Song
- Published: 1943
- Songwriter(s): Oscar Hammerstein II
- Composer(s): Richard Rodgers

= It's a Scandal! It's a Outrage! =

It's a Scandal! It's a Outrage! is a song from the 1943 musical Oklahoma!. It was first performed on Broadway by Joseph Buloff.

Traveling salesman Ali Hakim has just been pushed into marrying Ado Annie Carnes by her father, Andrew Carnes. Hakim's character is described as Persian, but is based on a Syrian peddler character in Lynn Riggs's 1930 play Green Grow the Lilacs, and was commonly perceived by audiences as an Ashkenazi Jewish character due to the stereotypes he embodies.

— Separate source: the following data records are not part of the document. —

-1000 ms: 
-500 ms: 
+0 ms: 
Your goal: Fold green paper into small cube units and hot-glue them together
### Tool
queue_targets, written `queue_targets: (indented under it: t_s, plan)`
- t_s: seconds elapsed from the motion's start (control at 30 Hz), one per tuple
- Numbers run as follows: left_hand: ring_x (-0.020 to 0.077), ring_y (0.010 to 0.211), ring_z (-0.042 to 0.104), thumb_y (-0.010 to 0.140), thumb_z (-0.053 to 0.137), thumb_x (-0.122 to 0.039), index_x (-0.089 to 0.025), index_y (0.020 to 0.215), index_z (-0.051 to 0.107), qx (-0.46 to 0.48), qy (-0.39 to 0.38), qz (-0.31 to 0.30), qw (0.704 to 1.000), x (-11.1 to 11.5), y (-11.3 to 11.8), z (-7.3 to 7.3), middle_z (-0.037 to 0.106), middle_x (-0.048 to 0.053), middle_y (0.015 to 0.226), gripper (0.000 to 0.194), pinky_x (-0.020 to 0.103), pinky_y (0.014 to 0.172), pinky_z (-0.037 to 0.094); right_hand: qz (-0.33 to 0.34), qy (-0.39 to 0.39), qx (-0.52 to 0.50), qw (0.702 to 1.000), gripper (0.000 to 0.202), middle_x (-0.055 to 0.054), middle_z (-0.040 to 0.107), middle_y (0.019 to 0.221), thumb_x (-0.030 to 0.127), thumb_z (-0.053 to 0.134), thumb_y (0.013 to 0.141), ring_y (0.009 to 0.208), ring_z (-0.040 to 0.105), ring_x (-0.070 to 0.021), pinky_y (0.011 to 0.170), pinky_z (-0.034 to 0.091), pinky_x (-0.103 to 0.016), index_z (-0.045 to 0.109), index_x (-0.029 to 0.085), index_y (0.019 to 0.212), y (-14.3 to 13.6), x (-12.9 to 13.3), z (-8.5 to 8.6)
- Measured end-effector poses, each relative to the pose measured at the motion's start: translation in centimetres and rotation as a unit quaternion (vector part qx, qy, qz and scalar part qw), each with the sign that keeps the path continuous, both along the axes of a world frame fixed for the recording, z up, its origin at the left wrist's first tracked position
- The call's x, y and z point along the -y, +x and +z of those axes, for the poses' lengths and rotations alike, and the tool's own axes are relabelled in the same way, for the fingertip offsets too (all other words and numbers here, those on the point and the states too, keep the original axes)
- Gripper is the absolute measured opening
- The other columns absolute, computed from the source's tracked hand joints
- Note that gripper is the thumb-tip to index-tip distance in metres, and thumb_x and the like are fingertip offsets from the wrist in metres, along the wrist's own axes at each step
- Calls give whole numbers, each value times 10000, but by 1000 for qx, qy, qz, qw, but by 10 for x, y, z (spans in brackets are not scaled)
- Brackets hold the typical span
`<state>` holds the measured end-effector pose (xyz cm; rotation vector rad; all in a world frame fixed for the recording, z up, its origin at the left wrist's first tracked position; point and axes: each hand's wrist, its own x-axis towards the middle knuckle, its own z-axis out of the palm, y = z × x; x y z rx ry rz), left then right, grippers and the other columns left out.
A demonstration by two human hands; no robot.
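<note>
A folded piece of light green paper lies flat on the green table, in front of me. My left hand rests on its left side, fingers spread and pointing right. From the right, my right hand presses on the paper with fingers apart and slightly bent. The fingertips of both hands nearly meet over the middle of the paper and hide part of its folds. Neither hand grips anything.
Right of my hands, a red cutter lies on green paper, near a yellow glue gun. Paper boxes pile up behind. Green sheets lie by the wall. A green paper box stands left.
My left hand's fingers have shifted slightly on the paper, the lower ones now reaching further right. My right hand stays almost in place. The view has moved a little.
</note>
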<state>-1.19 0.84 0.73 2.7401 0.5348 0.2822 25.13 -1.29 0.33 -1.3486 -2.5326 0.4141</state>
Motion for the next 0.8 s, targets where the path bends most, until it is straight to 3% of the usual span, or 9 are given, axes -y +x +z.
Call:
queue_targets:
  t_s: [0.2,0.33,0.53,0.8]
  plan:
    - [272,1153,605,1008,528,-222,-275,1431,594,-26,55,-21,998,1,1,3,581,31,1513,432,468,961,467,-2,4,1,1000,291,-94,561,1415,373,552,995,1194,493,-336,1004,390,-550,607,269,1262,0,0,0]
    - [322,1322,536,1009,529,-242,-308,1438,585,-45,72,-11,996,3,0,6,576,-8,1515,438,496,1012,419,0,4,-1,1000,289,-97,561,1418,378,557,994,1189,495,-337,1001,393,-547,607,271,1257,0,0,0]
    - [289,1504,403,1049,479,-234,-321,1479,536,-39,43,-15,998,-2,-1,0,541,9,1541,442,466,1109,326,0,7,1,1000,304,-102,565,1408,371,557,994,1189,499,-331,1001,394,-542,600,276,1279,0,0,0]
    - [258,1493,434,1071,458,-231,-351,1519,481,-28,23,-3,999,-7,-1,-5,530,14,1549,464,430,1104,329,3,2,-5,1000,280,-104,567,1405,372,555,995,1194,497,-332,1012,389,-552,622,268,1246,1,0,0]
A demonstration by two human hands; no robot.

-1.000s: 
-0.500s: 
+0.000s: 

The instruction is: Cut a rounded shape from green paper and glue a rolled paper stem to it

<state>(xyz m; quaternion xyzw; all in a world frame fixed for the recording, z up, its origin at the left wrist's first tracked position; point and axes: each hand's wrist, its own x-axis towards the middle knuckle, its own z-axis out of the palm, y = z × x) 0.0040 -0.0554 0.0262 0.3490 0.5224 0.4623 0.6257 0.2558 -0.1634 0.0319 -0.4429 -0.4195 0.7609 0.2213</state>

In the musical, Hakim is the type of character who would flirt with forty women, but would prefer marriage only over being shot. Feeling trapped, he sings with the men of Oklahoma of how tricky and dirty girls are in getting husbands, using their fathers (with their guns) as backups. The song ends with the men declaring a revolution and then having their plans thwarted by women, who come in and drag them away.

During the song, he compares humans to chickens ("A rooster in a chicken coop is better off'n men, he ain't the special property of just one hen!") and tells of the dangers of being caught flirting ("If you make one mistake when the moon is bright, then they tie you to a contract so you make it every night!").

Hakim only sings two lines of the song; the rest is spoken. The name of the song contains a grammatical error ("a Outrage," instead of "an Outrage") deliberately as Hammerstein wrote his scripts phonetically to indicate dialect.

This song from the original stage musical was not included in the 1955 film version, but is used briefly as underscoring for Ali's appearance.